В «группе поддержки» Ковалёва находилась и Елена Георгиевна Боннэр, которая наезжала время от времени в Москву из Горького, где жила со ссыльным Андреем Дмитриевичем. После процесса Боннэр пригласила нас с Сойфером к себе в знаменитую квартиру Сахаровых на улице Чкалова.
Компанией жены академика были пожилые женщины, «остатки» диссидентской Москвы. Из разговоров я запомнил замечание Боннэр, что она – последняя жена в Москве, которая не выбрасывает износившиеся носки мужа, а штопает их.
На квартире Сахаровых я познакомился с Марией Гавриловной Петренко-Подъяпольской, вдовой одного из создателей правозащитного движения в Москве, Григория Подъяпольского, умершего в возрасте 49 лет при загадочных обстоятельствах. Мария Гавриловна была активна в Солженицынском фонде помощи полит-заключённым, сотрудничала в подпольной Хронике текущих событий.
Как-то Мария Гавриловна предложила мне поехать с ней в Елец, где готовился процесс над диссидентом Михаилом Кукабакой. Мы отправились с ней в этот старый город, в котором вид интересных старинных зданий был сильно подпорчен какими-то красными полотнищами, навешанными на них.
Елец занимает особое место в российской истории. В 1395 году великий завоеватель Тамерлан, разгромив Золотую Орду, двинулся на Россию и дошёл до Ельца. Удручённый увиденным в округе, Тамерлан повернул назад в благословенный южный Самарканд. Так «затрапезность» Ельца спасла Россию от свирепого завоевателя.

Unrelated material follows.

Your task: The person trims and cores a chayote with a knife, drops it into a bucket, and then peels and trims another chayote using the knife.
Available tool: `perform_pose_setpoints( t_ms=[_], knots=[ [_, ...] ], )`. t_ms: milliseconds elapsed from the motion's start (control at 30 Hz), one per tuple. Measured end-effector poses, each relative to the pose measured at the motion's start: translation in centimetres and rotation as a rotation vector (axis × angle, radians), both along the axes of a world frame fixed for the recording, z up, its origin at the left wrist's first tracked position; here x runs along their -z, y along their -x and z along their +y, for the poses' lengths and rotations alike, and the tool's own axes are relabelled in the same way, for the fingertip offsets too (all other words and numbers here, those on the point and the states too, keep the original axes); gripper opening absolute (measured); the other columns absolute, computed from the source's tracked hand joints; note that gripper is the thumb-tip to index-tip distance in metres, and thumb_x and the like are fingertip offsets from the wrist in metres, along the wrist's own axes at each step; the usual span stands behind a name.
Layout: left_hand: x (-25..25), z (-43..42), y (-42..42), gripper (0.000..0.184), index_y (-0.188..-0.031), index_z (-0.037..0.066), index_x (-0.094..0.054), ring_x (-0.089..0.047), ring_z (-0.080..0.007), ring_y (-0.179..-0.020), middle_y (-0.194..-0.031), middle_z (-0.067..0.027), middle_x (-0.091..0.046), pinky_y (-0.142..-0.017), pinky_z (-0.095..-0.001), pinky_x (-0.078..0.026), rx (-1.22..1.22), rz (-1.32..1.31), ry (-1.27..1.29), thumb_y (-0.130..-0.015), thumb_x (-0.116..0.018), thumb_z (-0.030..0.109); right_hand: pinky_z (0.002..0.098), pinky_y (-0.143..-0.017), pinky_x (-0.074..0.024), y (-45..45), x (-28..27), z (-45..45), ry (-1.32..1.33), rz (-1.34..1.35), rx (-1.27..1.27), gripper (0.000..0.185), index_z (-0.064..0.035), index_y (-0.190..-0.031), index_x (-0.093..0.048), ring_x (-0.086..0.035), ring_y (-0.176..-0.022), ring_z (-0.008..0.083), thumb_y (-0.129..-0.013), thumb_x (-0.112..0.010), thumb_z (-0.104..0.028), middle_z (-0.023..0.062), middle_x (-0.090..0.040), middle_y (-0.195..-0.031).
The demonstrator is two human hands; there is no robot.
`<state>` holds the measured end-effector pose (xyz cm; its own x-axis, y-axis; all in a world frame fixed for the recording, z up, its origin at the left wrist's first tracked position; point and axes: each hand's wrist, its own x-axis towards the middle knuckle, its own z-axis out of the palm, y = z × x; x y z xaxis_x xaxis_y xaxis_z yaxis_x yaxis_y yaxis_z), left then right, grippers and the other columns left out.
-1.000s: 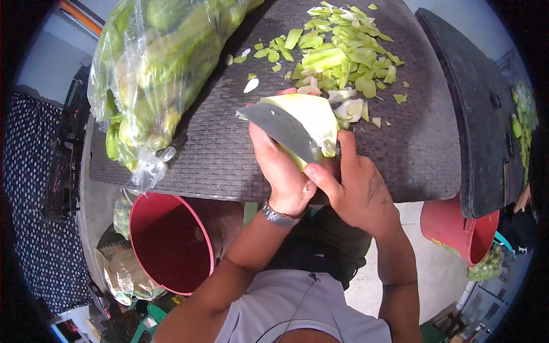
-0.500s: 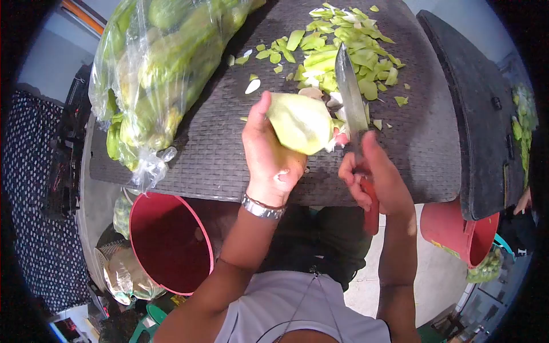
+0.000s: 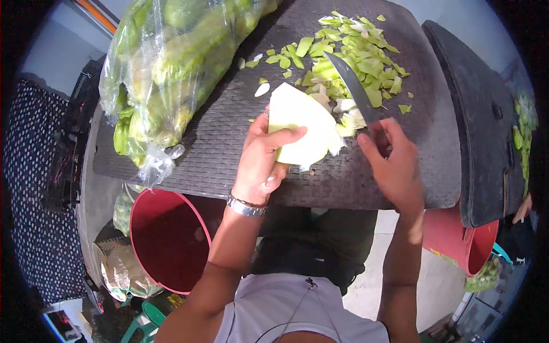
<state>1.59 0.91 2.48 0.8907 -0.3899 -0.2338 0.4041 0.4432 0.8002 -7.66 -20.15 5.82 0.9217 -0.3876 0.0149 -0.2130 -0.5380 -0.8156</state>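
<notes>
The person's left hand point(image 3: 262, 155) is curled around a pale green, peeled, angular vegetable piece point(image 3: 306, 127), thumb pressed flat on its face, just above the near middle of a dark brown, woven-textured table point(image 3: 217, 171). To its right, the right hand point(image 3: 396, 166) is closed on a knife with a dark grey metal blade point(image 3: 355, 86), pointing far left over a heap of light green peelings point(image 3: 372, 57). A clear plastic bag of green vegetables point(image 3: 177, 74) lies far left.
</notes>
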Motion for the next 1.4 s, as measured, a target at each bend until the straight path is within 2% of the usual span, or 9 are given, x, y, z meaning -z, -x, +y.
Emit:
perform_pose_setpoints(
  t_ms=[167, 267, 533, 700, 833, 900, 1100, 1300, 1400],
  knots=[
    [0.0, 0.9, -0.4, 0.038, -0.126, -0.001, -0.06, -0.077, -0.0326, -0.09, -0.109, -0.0174, -0.073, -0.079, -0.0439, -0.067, 0.083, 0.124, 0.111, -0.107, -0.063, 0.032, 0.0335, -0.06, -0.0462, -0.6, -1.0, 0.3, -0.035, -0.037, -0.001, 0.026, -0.003, -0.102, -0.064, -0.058, -0.063, 0.0122, -0.097, -0.077, -0.024, 0.007, -0.066, -0.072],
    [-0.4, 1.2, -0.3, 0.039, -0.127, 0.0, -0.061, -0.076, -0.0342, -0.096, -0.109, -0.0183, -0.073, -0.08, -0.0473, -0.066, 0.181, 0.167, 0.332, -0.108, -0.059, 0.034, 0.0331, -0.06, -0.0463, -0.8, -0.2, 1.0, -0.123, -0.028, -0.013, 0.027, -0.0029, -0.102, -0.064, -0.056, -0.065, 0.0106, -0.096, -0.078, -0.026, 0.0049, -0.065, -0.072],
    [0.0, 0.3, 0.4, 0.043, -0.141, 0.001, -0.047, -0.069, -0.0398, -0.117, -0.13, -0.021, -0.064, -0.09, -0.0613, -0.063, -0.017, 0.075, 0.176, -0.102, -0.064, 0.009, 0.0287, -0.057, -0.0466, 0.1, 0.1, 1.0, 0.004, -0.172, -0.012, 0.026, -0.0032, -0.109, -0.066, -0.057, -0.063, 0.0098, -0.099, -0.075, -0.025, 0.0055, -0.064, -0.075],
    [-0.8, 0.1, 0.5, 0.048, -0.145, 0.002, -0.042, -0.069, -0.0412, -0.117, -0.132, -0.0215, -0.062, -0.085, -0.0656, -0.064, 0.034, 0.067, 0.207, -0.102, -0.063, 0.006, 0.0246, -0.043, -0.0414, 3.2, -5.1, 1.1, -0.561, -0.69, 0.224, 0.043, -0.006, -0.128, -0.059, -0.053, -0.049, 0.0104, -0.111, -0.052, -0.045, 0.0074, -0.067, -0.09],
    [-1.4, -0.4, 0.4, 0.046, -0.144, 0.002, -0.043, -0.071, -0.0405, -0.114, -0.132, -0.0218, -0.062, -0.085, -0.063, -0.065, 0.049, 0.053, 0.182, -0.102, -0.063, 0.007, 0.0244, -0.04, -0.0396, 1.6, -4.3, 0.6, -0.326, -0.725, 0.366, 0.049, -0.0043, -0.125, -0.061, -0.049, -0.043, 0.01, -0.111, -0.048, -0.05, 0.0096, -0.066, -0.085],
    [-1.4, -0.6, 0.6, 0.044, -0.142, -0.001, -0.046, -0.071, -0.0406, -0.113, -0.132, -0.0228, -0.063, -0.088, -0.0629, -0.064, 0.026, 0.042, 0.17, -0.103, -0.062, 0.011, 0.0271, -0.037, -0.0394, 1.4, -3.6, -3.7, -0.401, 0.111, -0.081, 0.048, -0.0031, -0.119, -0.065, -0.057, -0.048, 0.01, -0.108, -0.054, -0.048, 0.0068, -0.066, -0.078],
    [-1.2, -1.9, -0.5, 0.043, -0.142, 0.0, -0.05, -0.063, -0.0376, -0.127, -0.135, -0.0198, -0.063, -0.108, -0.0694, -0.048, -0.14, 0.198, 0.425, -0.109, -0.05, 0.028, 0.028, -0.045, -0.0425, 2.3, -1.2, 0.7, -0.379, 0.053, 0.078, 0.037, -0.0023, -0.113, -0.067, -0.057, -0.052, 0.0095, -0.102, -0.069, -0.037, 0.0022, -0.063, -0.072],
    [0.1, -3.7, -0.4, 0.041, -0.135, 0.003, -0.057, -0.067, -0.0285, -0.119, -0.128, -0.011, -0.069, -0.105, -0.0481, -0.053, -0.198, 0.127, 0.533, -0.109, -0.049, 0.034, 0.0306, -0.062, -0.0532, 1.5, -0.9, 6.3, -0.13, 0.003, -0.089, 0.066, 0.0013, -0.122, -0.059, -0.064, -0.064, 0.0136, -0.08, -0.092, -0.038, 0.0065, -0.064, -0.073],
    [0.3, -4.3, -0.2, 0.049, -0.141, 0.004, -0.055, -0.063, -0.033, -0.126, -0.135, -0.0129, -0.066, -0.107, -0.0581, -0.049, -0.272, 0.15, 0.472, -0.108, -0.049, 0.039, 0.0349, -0.067, -0.0568, 1.0, 0.0, 7.4, -0.137, -0.124, -0.047, 0.08, -0.0011, -0.13, -0.053, -0.069, -0.067, 0.0172, -0.074, -0.096, -0.037, 0.0097, -0.068, -0.076]
  ],
)
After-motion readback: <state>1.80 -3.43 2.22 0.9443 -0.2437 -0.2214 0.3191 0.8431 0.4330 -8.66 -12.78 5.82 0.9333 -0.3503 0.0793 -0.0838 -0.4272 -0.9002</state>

Здесь, в уездном городке, мой статус неожиданно вырос. Если в Москве я был бесправным отказником, то здесь я стал человеком из столицы. Со мной вежливо, если не подобострастно беседовали в адвокатуре, где я договаривался о защитнике для Кукабаки на процессе. Потом мы сдали две передачи для заключённого – вещевую и продовольственную (почему-то в разных местах) и благополучно отбыли домой.